What needs to be done:
Exclude the pictures and repeat all of the data exactly.

Data block:
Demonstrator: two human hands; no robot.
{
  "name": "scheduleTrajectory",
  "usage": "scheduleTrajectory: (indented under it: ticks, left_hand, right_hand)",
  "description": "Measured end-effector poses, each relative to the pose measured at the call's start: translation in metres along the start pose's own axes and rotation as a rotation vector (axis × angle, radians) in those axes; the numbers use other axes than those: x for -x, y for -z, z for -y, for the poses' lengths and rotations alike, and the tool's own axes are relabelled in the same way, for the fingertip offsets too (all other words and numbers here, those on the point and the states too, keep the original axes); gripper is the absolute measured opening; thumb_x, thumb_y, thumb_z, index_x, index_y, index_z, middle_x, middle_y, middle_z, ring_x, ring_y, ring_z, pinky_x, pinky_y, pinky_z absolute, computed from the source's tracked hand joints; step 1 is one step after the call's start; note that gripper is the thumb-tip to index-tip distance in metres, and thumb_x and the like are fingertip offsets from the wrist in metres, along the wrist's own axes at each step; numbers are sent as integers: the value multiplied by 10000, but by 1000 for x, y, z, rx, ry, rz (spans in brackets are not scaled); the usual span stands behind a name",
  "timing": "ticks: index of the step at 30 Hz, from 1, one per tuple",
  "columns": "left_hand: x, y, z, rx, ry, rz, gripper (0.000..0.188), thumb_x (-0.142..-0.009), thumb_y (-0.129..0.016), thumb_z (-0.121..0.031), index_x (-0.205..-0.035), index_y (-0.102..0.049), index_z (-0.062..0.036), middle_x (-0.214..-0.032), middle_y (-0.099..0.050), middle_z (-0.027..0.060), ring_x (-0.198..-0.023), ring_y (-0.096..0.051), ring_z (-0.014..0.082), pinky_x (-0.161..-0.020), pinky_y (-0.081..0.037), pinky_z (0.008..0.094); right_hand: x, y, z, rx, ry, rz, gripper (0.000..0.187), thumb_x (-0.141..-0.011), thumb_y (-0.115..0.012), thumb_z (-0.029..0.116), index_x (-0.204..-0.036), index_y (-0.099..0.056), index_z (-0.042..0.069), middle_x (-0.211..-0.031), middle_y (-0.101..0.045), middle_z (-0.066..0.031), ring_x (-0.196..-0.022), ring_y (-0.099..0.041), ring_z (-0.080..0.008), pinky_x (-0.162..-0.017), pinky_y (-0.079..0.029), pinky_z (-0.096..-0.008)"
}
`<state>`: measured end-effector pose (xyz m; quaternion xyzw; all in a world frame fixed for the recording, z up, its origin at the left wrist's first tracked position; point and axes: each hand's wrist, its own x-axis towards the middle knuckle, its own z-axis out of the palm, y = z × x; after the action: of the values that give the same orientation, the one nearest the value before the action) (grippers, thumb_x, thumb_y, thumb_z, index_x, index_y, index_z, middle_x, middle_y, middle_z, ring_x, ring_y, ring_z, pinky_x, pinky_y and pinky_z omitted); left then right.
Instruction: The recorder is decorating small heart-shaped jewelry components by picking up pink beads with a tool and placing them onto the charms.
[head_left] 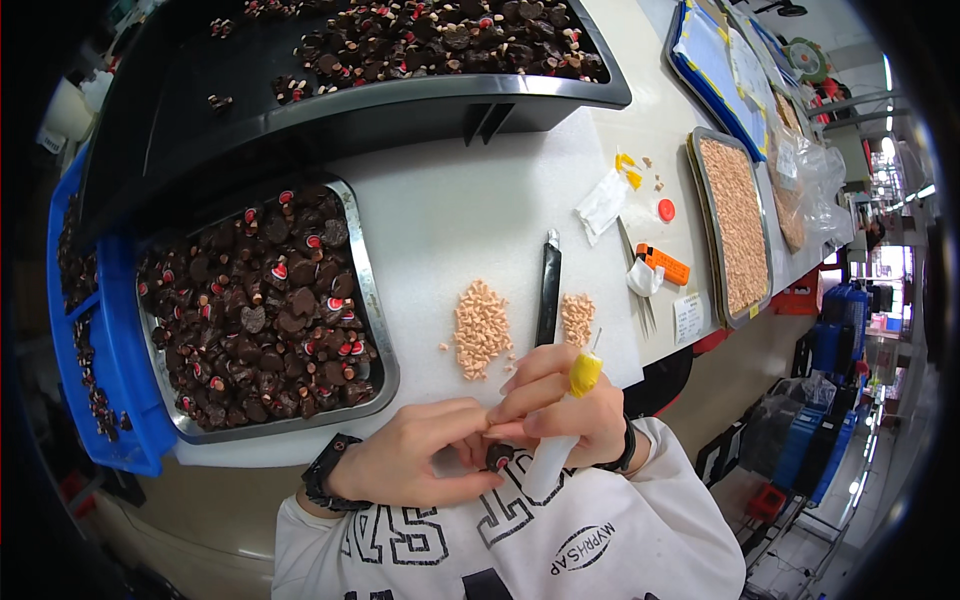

Solution to this problem:
Demonstrator: two human hands; no robot.
{
  "name": "scheduleTrajectory",
  "usage": "scheduleTrajectory: (indented under it: ticks, left_hand, right_hand)",
  "description": "Measured end-effector poses, each relative to the pose measured at the call's start: translation in metres along the start pose's own axes and rotation as a rotation vector (axis × angle, radians) in those axes; the numbers use other axes than those: x for -x, y for -z, z for -y, for the poses' lengths and rotations alike, and the tool's own axes are relabelled in the same way, for the fingertip offsets too (all other words and numbers here, those on the point and the states too, keep the original axes); gripper is the absolute measured opening; thumb_x, thumb_y, thumb_z, index_x, index_y, index_z, middle_x, middle_y, middle_z, ring_x, ring_y, ring_z, pinky_x, pinky_y, pinky_z absolute, computed from the source's tracked hand joints; step 1 is one step after the call's start; note that gripper is the thumb-tip to index-tip distance in metres, and thumb_x and the like are fingertip offsets from the wrist in metres, along the wrist's own axes at each step; numbers are sent as integers: the value multiplied by 10000, but by 1000 for x, y, z, rx, ry, rz (spans in brackets are not scaled); the usual span stands behind a name",
  "timing": "ticks: index of the step at 30 Hz, from 1, one per tuple",
  "columns": "left_hand: x, y, z, rx, ry, rz, gripper (0.000..0.188), thumb_x (-0.142..-0.009), thumb_y (-0.129..0.016), thumb_z (-0.121..0.031), index_x (-0.205..-0.035), index_y (-0.102..0.049), index_z (-0.062..0.036), middle_x (-0.214..-0.032), middle_y (-0.099..0.050), middle_z (-0.027..0.060), ring_x (-0.198..-0.023), ring_y (-0.096..0.051), ring_z (-0.014..0.082), pinky_x (-0.161..-0.020), pinky_y (-0.081..0.037), pinky_z (0.008..0.094); right_hand: x, y, z, rx, ry, rz, gripper (0.000..0.187), thumb_x (-0.141..-0.011), thumb_y (-0.115..0.012), thumb_z (-0.029..0.116), index_x (-0.204..-0.036), index_y (-0.099..0.056), index_z (-0.042..0.069), middle_x (-0.211..-0.031), middle_y (-0.101..0.045), middle_z (-0.066..0.031), ring_x (-0.196..-0.022), ring_y (-0.099..0.041), ring_z (-0.080..0.008), pinky_x (-0.162..-0.017), pinky_y (-0.079..0.029), pinky_z (-0.096..-0.008)"
}
`<state>`: measured end-effector pose (xyz m; quaternion xyzw; all in a world frame fixed for the recording, z up, its origin at the left wrist's first tracked position; point and axes: each hand's wrist, its own x-axis towards the middle knuckle, its own z-axis out of the palm, y = z × x; after the action: of the values that give the same orientation, the one nearest the value before the action) (grippers, thumb_x, thumb_y, thumb_z, index_x, index_y, index_z, middle_x, middle_y, middle_z, ring_x, ring_y, ring_z, pinky_x, pinky_y and pinky_z omitted); left then right.
Instruction: The recorder is decorating small heart-shaped jewelry components by picking up pink beads with a tool and placing them onto the charms.
[head_left] 

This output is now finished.